> TASK: Repeat the full listing, word for word.

> COLLECTED MATERIAL:
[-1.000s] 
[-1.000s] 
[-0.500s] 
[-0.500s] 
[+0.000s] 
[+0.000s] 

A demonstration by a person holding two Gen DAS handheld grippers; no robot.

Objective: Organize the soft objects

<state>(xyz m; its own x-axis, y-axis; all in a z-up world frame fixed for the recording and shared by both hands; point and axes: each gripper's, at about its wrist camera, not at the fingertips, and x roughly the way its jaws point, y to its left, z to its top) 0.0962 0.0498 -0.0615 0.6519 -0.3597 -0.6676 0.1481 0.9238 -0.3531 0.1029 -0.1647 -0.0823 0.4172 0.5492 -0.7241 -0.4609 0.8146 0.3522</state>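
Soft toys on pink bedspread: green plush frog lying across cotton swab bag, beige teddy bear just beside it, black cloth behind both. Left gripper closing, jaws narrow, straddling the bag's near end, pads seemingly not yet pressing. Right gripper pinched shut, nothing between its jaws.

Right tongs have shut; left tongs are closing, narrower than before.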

> TASK ANSWER:
[-1.000s] 
[-1.000s] 
[-0.500s] 
[-0.500s] 
[+0.000s] 
[+0.000s] 

A demonstration by a person holding two Gen DAS handheld grippers; no robot.

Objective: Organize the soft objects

<state>(xyz m; its own x-axis, y-axis; all in a z-up world frame fixed for the recording and shared by both hands; point and axes: each gripper's, at about its wrist camera, not at the fingertips, and x roughly the way its jaws point, y to its left, z to its top) 0.0962 0.0498 -0.0615 0.6519 -0.3597 -0.6676 0.1481 0.9238 -0.3531 0.1029 -0.1647 -0.0823 0.4172 0.5492 -0.7241 -0.4609 0.8146 0.3522</state>
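Soft toys on pink bedspread: green plush frog lying across cotton swab bag, beige teddy bear just beside it, black cloth behind both. Left gripper closing, jaws narrow, straddling the bag's near end, pads seemingly not yet pressing. Right gripper pinched shut, nothing between its jaws.

Right tongs have shut; left tongs are closing, narrower than before.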

Nothing remains to be added to this answer.